Re: Is Incivility Necessary?

Postby gisambards » Thu Nov 08, 2018 11:03 pm

AsamiSato wrote: I see a LOT of evidence regularly that white people/privileged people in general prioritize their comfort and sense of moral superiority over the actual suffering of people without power.

This is something I agree with, but I find the issue that stems from this far more is the amount of people who pay lip service to the idea that they're on the side of good while actually contributing nothing to the conversation. When Trump came over here to the UK, there were massive protests, and having spoken to the people I know who participated, the motivation for it overwhelmingly seems to have been out of an attempt to comfort themselves and assert their moral superiority by participating in a protest that actually accomplished nothing. Trump wasn't made uncomfortable by it - he probably lavished the attention.
A genuine outpouring of emotion that comes from not being listened to by the people in power from those who are victimised by those in power is one thing. But what we see overwhelmingly in left-wing American political protests at the moment is more an attitude of "we're not being listened to, so let's just be really annoying", which is an attitude that only really makes sense to (and thus, let's be honest, you only ever see being carried out by) someone who isn't actually any sort of victim of what they're protesting against. The people who are actually suffering surely want their situation to change, and will want anything that might accomplish that. A bunch of privileged people deciding that change isn't happening so we'll just be dicks isn't helping anyone but themselves.
  • 8

User avatar
gisambards
TCS Junkie
TCS Junkie
 
Posts: 2088
Joined: Sat Feb 21, 2015 11:45 pm
Show rep

Re: Is Incivility Necessary?

Postby cmsellers » Thu Nov 08, 2018 11:37 pm

@Asami
You seem to essentially be expressing a desire that people who are moderate on social issues would prioritize norms and civility less and listening to minorities more. But I don't see how that is any less unrealistic thinking than DP's often-stated desire that people would simply embrace her optimal level of social progress to begin with. As I said, people tend to have empathy with people who resemble them more than people who don't; it's human nature, and though I think people have gotten better at empathizing with outgroups, I can't see that bias ever going away entirely.

For my own part, my reaction to protesters bothering Cruz and McConnell was "this seems stupid and likely to backfire." I don't think either Cruz or McConnell deserve to eat dinner in peace, they are both awful people, but I do think that in both cases, the righteous indignation they got from pretending to have the moral high ground probably outweighed the annoyance of having their dinner interrupted.

More problematically, it gives people in the middle, whose natural impulse is to try to find evidence that both sides are just as bad, something to point to and say "look, see, Republican congressmen may punch reporters, but Democratic mobs harrass Republican congressmen; both sides are deplorable." You are entirely right that Cruz and McConnell are unpersuadable. But how you interact with those people is a powerful took in persuading those who are.

I've always been very progressive on most social issues, I'm a libertarian who used to be a radical leftist who idolized Bernie Sanders before it was cool. How I got from there to here is instructive: I reevaluated my views on economic issues after libertarians reached out to me at a point I was really despondent (Dennis Kucinich had lost the primary) on issues where we already had common ground, not even asking me to change my views, but simply to consider supporting their presidential candidate in the general election.
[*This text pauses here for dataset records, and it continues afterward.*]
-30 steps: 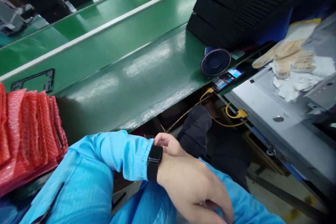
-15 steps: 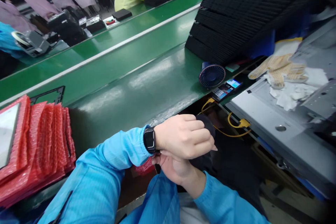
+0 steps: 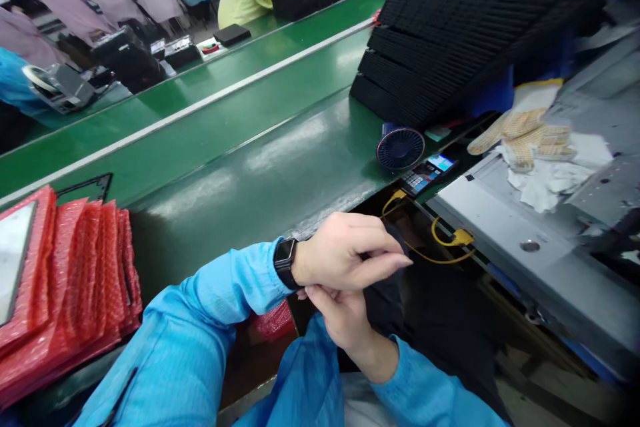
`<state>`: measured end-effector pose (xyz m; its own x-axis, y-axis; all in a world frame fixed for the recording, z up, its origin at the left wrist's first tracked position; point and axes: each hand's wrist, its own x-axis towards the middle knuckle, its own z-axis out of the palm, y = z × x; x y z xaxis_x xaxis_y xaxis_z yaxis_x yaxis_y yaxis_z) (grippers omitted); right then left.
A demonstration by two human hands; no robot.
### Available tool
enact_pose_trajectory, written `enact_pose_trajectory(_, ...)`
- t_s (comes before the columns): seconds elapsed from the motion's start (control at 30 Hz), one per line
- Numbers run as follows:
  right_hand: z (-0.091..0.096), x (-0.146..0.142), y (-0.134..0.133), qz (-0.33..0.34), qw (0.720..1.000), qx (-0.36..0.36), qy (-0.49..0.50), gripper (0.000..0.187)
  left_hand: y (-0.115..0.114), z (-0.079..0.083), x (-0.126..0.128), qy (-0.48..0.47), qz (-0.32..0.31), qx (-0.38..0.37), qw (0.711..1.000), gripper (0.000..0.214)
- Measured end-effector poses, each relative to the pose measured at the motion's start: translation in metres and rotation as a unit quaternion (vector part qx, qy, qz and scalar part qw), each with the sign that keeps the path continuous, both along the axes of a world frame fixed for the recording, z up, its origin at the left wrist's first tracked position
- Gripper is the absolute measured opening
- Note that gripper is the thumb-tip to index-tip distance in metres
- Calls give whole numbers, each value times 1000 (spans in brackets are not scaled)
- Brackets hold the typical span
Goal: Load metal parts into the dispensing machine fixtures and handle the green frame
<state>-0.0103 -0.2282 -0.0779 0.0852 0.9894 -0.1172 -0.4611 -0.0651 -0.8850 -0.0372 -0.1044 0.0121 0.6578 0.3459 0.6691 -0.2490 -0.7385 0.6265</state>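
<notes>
My left hand [image 3: 350, 250] hovers in front of me over my lap, just past the near edge of the green conveyor belt [image 3: 250, 167]. Its fingers are loosely curled and hold nothing. A black smartwatch [image 3: 286, 260] sits on that wrist, at the cuff of a blue sleeve. My right hand [image 3: 343, 317] comes up from below and lies under the left wrist, with its fingertips hidden against the wrist near the watch strap. A stack of red bubble-wrap bags [image 3: 75, 280] is the nearest thing on the left.
On the belt stand a tall stack of black trays [image 3: 450, 33], a small blue fan [image 3: 400, 148] and a black frame [image 3: 85, 187]. To the right are a keypad device [image 3: 427, 172], a yellow cable [image 3: 445, 243], and a grey metal bench [image 3: 500, 213] with work gloves [image 3: 530, 127]. Co-workers sit across the line.
My left hand rose from my lap and turned knuckles up, then its fingers stretched slightly to the right. My right hand stayed under the wrist. The view tilted up.
</notes>
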Motion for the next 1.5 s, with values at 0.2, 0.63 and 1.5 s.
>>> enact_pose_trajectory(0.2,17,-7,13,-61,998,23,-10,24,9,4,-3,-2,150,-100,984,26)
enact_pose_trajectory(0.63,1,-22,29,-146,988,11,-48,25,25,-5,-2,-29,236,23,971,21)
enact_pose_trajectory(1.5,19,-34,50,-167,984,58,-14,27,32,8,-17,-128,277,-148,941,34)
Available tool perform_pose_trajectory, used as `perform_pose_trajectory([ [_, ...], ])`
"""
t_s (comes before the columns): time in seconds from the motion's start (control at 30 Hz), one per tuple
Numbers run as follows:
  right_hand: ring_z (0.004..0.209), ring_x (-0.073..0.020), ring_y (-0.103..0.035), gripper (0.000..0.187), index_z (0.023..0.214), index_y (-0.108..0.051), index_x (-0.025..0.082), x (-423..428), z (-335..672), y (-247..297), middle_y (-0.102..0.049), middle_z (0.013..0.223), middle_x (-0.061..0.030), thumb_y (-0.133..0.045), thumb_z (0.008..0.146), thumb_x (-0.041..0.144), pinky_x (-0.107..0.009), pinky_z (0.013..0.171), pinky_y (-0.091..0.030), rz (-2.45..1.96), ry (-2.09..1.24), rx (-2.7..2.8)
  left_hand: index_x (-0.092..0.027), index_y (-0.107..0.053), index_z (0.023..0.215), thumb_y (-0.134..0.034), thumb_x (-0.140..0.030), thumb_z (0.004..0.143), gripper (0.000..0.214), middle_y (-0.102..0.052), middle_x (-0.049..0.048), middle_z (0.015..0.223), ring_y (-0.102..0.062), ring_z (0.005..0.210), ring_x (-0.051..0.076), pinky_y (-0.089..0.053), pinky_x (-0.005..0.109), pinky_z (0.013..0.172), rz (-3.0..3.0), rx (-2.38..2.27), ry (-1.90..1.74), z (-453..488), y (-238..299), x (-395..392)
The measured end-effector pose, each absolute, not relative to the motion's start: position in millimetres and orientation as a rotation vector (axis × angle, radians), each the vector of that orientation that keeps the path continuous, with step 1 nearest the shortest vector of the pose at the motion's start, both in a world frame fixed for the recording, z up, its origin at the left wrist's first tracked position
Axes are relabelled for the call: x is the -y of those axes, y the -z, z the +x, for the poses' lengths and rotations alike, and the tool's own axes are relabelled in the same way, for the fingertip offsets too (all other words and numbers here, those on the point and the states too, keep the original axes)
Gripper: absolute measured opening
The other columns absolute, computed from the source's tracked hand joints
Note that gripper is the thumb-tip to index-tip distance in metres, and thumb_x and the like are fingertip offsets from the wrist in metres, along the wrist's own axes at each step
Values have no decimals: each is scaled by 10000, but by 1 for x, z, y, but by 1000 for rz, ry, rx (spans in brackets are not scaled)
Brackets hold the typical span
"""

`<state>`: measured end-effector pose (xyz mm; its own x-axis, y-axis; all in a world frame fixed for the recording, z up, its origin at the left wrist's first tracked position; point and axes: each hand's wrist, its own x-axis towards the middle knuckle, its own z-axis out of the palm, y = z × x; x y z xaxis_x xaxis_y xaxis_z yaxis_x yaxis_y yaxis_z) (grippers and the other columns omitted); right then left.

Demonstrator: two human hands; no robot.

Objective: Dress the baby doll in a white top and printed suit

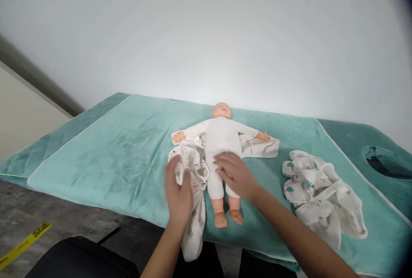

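A baby doll with a white cloth body lies on its back, arms spread, feet toward me. A white patterned baby garment lies partly under it, one sleeve under each arm. The garment's bunched part is beside the doll's hip, and one leg hangs toward the table's front edge. My left hand, slightly blurred, is over that bunched part with thumb and fingers apart; whether it touches the cloth I cannot tell. My right hand is over the doll's lower belly and leg, fingers spread, holding nothing.
A second crumpled patterned garment lies to the right on the teal-covered table. The cover has an oval hole at the far right. A pale wall stands behind. A black seat is at the lower left.
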<state>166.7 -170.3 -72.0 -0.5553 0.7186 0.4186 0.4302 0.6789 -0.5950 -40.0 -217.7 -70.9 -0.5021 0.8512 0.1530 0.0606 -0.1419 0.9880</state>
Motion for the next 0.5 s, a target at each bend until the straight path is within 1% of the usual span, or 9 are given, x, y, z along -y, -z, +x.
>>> perform_pose_trajectory([
  [0.07, 1290, -267, -537, 299, 1235, -655, 302, 136, 179, 71, -645, 1313, -59, -584, 957, 385, -506, 1164, -349, -948, -602, 2103, -267, -552, 1317, -650, -350, 885, 451, -577, 65, 1370, -509, 1331, 259, -402, 403, 1141, 1202, -1498, -1533, -28, 74, 220],
  [0.13, 1303, -282, -529, 387, 1275, -629, 287, 88, 190, 67, -637, 1318, -70, -602, 930, 460, -505, 1158, -359, -1102, -601, 1924, -266, -552, 1343, -645, -377, 889, 477, -568, 66, 1410, -500, 1348, 269, -376, 422, 1162, 1252, -1457, -1378, -15, 75, 208],
  [0.17, 1315, -291, -521, 463, 1311, -603, 269, 61, 195, 66, -620, 1343, -84, -622, 906, 494, -509, 1158, -357, -1200, -597, 1836, -256, -548, 1357, -646, -392, 887, 499, -570, 76, 1417, -510, 1341, 273, -381, 425, 1156, 1240, -1446, -1321, -10, 75, 196],
  [0.23, 1338, -314, -499, 683, 1397, -521, 212, 7, 204, 63, -560, 1421, -135, -697, 826, 543, -512, 1156, -359, -1403, -593, 1680, -225, -551, 1363, -648, -420, 882, 528, -594, 105, 1404, -552, 1301, 282, -421, 422, 1114, 1169, -1406, -1219, -4, 74, 169],
  [0.3, 1325, -339, -514, 879, 1461, -439, 161, -40, 214, 62, -535, 1450, -187, -771, 748, 554, -517, 1132, -389, -1572, -699, 1588, -204, -575, 1338, -659, -458, 870, 539, -637, 121, 1360, -604, 1237, 290, -469, 415, 1055, 1088, -1369, -1103, -4, 73, 142],
  [0.33, 1309, -355, -530, 919, 1461, -442, 148, -58, 219, 61, -553, 1434, -201, -793, 723, 567, -523, 1120, -403, -1630, -798, 1578, -200, -590, 1321, -668, -484, 860, 547, -656, 123, 1338, -626, 1205, 293, -488, 412, 1028, 1057, -1360, -1042, -4, 72, 131],
  [0.4, 1263, -377, -573, 862, 1386, -544, 146, -84, 226, 60, -608, 1381, -203, -810, 702, 599, -507, 1085, -453, -1661, -1092, 1610, -198, -606, 1302, -678, -543, 841, 580, -676, 122, 1313, -656, 1159, 295, -516, 402, 987, 1015, -1351, -942, -7, 69, 115],
  [0.5, 1188, -350, -640, 628, 1235, -684, 189, -101, 227, 61, -673, 1318, -147, -764, 768, 601, -448, 1025, -533, -1461, -1613, 1667, -209, -602, 1313, -667, -614, 829, 634, -671, 112, 1329, -662, 1158, 295, -537, 390, 963, 1003, -1304, -865, -10, 65, 102],
])
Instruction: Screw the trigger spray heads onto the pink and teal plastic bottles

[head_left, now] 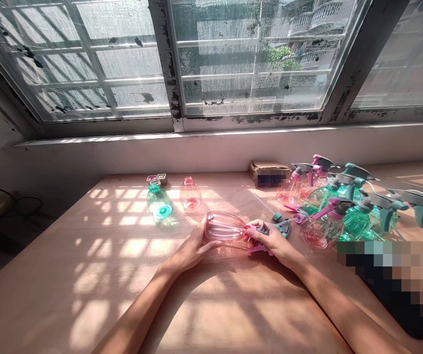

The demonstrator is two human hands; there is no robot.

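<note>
A clear pink bottle [226,227] is held on its side above the table, its neck pointing right. My left hand [196,248] grips its base end, thumb along the near side. My right hand [272,241] closes its fingers at the bottle's neck. Just by these fingers are pink and grey spray trigger parts [259,248]; whether the hand touches them I cannot tell. Behind the right hand lies a teal and grey spray head [282,225]. Farther back stand an open-necked green bottle [159,202] and another pink bottle [190,195].
Several pink and green spray bottles [322,228] with trigger heads crowd the right side. A brown cardboard box [269,173] sits by the wall. Small square items [157,179] lie behind the green bottle. A barred window [251,64] rises beyond the wooden table [97,295]. Pixelation covers the lower right.
</note>
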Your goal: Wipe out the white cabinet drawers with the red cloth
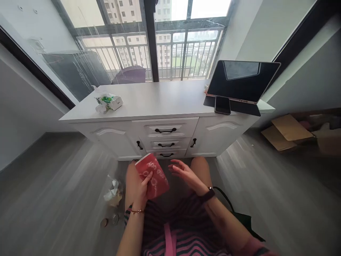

Meanwhile, I've actually moved slightly to the right (really the center) on some social issues (in particular affirmative action, tribal sovereignty, and illegal immigration), because I observed that other people questioning the "right" position led to angry refutations based on the identity of the person doing the question instead of responding to the issues raised. To be clear, I didn't move right out of spite, but when I saw what seemed like not unreasonable questions shot down with ad hominem and appeals to emotion by proto-SJWs, I concluded that the arguments for the position I had grown up accepting were untenable.
  • 5

User avatar
cmsellers
Back-End Admin
Back-End Admin
 
Posts: 9316
Joined: Sun Apr 14, 2013 7:20 pm
Location: Not *that* Bay Area
Show rep
Title: Broken Record Player

Re: Is Incivility Necessary?

Postby Crimson847 » Fri Nov 09, 2018 2:59 am

Kate wrote:In my first post, it's not that I assume Crimson thinks I don't care (my first attempts included a lot of fucks, btw, and I think perhaps yes our definitions of civility are different since I think peaceful protest or polite arguing is perfectly civil), but that the implication in the OP is that people who are hung up on civility just don't care as much. The stakes aren't as high for them. And I am someone hung up on civility partly because the stakes for me are super high, and I can understand why people hang out at abortion clinics and yell about murdering babies and that people are going to hell and yadeyadeya and I can see how very wrong that is on many levels. And most relevant to the high stakes, how ineffective it is.


Check out this Family Guy clip: https://www.youtube.com/watch?v=HPmLCoYTdBI

Except for the "whore" remark at the end, this is a reasonably "polite" exchange, by my definition of that term. They're speaking calmly, and nobody's raising their voice, swearing, raising their fists, talking about taboo topics like their latest bowel movement, or anything overtly impolite. You could imagine these people sitting around in robes smoking pipes and swirling brandy glasses while having this conversation.

That being said, it is not a "civil" conversation, again by my definition. The tone is ice-cold, nobody's enjoying themselves here, and their words are laced with subtle barbs (especially the woman's response). The air thrums with hidden rage--you almost wish the couple were yelling at each other, rather than faking amity that doesn't really exist (at least, I certainly wished that sometimes growing up in a house like this).

My definition of "civil" is different from superficial politeness. It involves maintaining a positive tone to the conversation, drawing people toward you rather than pushing them away. A polite person has met "polite society's" basic requirements to not get kicked out of the country club, but is not necessarily trusted or respected--indeed, they may well be hated or resented by most people they come across. A civil person on the other hand behaves such that, when they speak, others want to hear them out, even if they disagree. Nancy Pelosi is usually "polite" in her public political communications; Amy Klobuchar is usually "civil". Mitch McConnell is usually "polite"; Russell Moore is usually "civil". That's my definition, as best as I can articulate it right now.

(Some might think I'm essentially describing charisma here; I am not. Charisma is more about being personally interesting than being effective at reaching people with your ideas. Trump and Kanye for example are charismatic, but thoroughly uncivil)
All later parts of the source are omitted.